### Task
Starting at the line with "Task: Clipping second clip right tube" and going on through the line with "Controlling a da", reproduce each line in the records below exactly and nothing more.

══ Available records ══

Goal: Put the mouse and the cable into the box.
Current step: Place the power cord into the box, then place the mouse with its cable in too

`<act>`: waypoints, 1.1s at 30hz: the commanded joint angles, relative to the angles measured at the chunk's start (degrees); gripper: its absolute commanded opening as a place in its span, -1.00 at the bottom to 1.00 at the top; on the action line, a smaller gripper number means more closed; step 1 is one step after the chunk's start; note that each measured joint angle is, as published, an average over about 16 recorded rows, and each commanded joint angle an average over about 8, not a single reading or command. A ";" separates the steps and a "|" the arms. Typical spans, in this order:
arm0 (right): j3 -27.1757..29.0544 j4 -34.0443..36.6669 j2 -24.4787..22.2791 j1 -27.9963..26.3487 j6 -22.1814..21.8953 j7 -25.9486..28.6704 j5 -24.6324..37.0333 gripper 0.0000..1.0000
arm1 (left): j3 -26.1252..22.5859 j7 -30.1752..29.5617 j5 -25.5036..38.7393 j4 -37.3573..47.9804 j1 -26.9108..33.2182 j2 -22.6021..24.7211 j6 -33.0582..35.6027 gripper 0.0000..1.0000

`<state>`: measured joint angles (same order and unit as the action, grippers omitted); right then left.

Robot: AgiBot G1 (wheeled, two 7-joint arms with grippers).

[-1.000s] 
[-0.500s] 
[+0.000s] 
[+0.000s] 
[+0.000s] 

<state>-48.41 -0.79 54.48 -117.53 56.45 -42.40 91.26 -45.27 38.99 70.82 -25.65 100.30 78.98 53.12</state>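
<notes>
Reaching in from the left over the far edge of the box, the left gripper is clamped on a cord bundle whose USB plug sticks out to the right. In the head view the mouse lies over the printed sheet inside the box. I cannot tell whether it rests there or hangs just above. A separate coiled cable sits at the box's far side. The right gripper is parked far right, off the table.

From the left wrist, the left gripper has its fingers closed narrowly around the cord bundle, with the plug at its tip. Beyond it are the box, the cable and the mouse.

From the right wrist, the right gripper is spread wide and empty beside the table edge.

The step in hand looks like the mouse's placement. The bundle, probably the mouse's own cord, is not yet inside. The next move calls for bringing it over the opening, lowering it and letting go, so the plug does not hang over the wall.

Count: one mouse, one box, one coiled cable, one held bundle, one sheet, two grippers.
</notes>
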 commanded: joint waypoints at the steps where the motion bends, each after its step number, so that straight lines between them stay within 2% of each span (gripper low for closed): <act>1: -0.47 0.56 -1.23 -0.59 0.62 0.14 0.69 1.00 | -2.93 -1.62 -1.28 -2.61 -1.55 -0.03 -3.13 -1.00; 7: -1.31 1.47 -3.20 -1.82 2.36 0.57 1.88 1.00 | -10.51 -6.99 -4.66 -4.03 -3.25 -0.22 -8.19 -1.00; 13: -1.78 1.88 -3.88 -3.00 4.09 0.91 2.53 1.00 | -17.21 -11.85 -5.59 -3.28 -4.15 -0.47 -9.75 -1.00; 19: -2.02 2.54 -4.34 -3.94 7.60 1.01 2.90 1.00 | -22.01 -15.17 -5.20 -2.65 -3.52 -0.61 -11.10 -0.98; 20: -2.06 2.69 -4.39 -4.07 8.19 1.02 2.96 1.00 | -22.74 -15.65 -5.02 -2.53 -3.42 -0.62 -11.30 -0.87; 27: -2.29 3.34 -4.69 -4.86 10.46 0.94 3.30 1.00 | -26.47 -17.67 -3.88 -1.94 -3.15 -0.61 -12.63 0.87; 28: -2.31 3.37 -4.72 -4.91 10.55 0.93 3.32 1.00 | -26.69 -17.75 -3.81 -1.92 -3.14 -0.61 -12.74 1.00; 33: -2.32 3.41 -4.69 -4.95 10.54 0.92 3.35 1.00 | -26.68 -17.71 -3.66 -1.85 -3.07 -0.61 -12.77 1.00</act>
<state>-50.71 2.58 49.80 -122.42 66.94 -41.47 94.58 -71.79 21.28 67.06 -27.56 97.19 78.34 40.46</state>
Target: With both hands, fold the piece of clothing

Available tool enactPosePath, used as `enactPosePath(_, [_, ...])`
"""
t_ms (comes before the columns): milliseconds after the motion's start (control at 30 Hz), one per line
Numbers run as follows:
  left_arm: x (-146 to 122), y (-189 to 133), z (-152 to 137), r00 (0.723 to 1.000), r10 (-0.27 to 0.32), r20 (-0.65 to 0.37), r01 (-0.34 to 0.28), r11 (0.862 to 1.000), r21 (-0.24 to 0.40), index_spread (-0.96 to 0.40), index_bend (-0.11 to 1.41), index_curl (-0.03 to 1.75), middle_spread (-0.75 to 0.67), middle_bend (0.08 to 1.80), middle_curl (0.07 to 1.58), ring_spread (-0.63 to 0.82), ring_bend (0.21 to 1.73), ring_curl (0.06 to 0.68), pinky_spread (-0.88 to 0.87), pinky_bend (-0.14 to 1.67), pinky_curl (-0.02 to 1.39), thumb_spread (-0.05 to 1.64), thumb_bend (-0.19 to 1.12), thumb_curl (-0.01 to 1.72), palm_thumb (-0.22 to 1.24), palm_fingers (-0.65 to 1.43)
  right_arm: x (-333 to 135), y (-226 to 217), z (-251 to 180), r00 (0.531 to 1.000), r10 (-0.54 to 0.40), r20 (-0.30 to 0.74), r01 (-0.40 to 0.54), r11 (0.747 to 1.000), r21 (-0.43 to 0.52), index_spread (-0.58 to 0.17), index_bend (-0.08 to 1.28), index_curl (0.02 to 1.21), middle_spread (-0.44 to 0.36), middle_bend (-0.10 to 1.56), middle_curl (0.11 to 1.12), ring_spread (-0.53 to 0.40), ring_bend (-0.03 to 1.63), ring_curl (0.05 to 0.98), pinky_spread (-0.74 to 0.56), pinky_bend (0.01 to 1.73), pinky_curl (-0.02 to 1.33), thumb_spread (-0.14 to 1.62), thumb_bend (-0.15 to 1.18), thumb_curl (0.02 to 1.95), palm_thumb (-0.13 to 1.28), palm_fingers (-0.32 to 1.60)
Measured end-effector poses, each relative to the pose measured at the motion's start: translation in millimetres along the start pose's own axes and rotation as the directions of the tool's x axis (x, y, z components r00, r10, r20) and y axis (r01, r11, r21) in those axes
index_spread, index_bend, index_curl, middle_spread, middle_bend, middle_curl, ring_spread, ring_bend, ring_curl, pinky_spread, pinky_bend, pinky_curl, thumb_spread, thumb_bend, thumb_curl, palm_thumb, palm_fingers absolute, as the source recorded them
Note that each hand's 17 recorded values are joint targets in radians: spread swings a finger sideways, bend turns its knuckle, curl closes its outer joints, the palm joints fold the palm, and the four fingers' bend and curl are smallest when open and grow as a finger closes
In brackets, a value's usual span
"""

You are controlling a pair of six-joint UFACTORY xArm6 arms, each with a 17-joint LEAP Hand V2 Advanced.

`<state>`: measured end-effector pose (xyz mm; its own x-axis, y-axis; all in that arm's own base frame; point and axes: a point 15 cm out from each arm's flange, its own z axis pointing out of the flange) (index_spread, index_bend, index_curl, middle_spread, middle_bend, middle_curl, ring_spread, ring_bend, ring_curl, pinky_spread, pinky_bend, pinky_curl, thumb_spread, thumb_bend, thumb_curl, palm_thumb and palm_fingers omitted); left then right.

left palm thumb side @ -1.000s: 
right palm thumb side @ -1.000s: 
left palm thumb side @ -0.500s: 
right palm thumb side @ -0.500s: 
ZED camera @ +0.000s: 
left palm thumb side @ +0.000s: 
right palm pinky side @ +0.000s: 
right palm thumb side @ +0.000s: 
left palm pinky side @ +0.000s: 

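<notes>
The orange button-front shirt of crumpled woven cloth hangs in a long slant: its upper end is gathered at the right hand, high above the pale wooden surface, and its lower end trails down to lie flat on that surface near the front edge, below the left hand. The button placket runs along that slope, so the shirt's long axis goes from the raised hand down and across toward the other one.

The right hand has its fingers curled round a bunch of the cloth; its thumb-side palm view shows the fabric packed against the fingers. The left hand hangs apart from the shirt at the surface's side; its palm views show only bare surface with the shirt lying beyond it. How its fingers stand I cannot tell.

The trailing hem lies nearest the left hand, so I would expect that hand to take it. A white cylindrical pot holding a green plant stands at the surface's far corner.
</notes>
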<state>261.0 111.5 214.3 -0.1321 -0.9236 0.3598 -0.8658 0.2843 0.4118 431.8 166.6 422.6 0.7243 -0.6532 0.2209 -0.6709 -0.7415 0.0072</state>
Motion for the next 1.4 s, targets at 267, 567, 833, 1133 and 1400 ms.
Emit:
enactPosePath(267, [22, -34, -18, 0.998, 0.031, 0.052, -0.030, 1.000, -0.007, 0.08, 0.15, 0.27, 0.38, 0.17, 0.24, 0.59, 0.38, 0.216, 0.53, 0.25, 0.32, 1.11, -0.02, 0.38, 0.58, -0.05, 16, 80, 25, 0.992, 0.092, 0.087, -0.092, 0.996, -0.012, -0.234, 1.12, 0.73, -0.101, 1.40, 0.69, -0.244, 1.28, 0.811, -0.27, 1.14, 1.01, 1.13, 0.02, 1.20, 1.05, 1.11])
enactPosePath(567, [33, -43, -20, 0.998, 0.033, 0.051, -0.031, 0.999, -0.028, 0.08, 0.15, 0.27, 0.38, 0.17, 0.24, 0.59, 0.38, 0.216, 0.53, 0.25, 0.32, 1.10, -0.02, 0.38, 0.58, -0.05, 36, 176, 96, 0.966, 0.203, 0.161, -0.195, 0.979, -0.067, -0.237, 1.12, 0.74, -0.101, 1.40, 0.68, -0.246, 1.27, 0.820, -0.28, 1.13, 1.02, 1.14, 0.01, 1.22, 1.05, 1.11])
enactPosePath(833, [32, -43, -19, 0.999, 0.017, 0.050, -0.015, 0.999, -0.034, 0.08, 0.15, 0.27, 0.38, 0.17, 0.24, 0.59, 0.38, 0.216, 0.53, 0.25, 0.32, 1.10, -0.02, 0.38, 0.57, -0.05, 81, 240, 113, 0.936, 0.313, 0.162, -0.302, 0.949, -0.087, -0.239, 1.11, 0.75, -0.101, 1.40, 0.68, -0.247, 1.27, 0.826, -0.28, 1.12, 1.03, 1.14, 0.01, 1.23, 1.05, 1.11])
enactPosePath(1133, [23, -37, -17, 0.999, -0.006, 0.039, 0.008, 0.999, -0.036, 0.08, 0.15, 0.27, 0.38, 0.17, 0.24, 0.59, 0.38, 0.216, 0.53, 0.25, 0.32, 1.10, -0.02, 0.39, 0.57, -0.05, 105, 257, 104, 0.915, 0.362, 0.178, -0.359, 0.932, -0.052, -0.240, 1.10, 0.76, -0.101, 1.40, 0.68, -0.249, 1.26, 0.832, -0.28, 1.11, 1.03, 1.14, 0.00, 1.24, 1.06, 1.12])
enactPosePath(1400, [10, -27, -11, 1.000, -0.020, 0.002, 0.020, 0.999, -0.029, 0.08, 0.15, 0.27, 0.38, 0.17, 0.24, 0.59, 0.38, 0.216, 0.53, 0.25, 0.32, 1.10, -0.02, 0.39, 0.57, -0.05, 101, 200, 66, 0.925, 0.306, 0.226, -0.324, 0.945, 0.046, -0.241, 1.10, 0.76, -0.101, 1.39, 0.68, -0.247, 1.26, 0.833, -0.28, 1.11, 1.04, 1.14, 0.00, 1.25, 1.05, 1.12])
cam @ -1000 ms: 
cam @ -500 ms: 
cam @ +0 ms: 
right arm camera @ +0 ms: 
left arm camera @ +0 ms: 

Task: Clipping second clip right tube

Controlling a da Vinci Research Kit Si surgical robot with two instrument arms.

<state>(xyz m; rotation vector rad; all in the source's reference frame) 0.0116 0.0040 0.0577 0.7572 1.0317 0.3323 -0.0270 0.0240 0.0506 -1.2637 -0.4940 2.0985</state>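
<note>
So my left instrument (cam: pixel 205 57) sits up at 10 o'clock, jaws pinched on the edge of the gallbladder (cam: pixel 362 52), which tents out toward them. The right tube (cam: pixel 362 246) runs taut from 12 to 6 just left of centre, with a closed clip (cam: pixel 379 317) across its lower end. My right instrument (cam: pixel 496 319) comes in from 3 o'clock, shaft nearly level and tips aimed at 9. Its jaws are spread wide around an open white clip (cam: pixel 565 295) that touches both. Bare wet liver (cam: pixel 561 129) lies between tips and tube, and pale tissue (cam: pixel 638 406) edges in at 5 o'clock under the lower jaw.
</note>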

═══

### Answer section
Task: Clipping second clip right tube

Controlling a da Vinci Research Kit Si surgical robot with two instrument arms.

No further output is expected.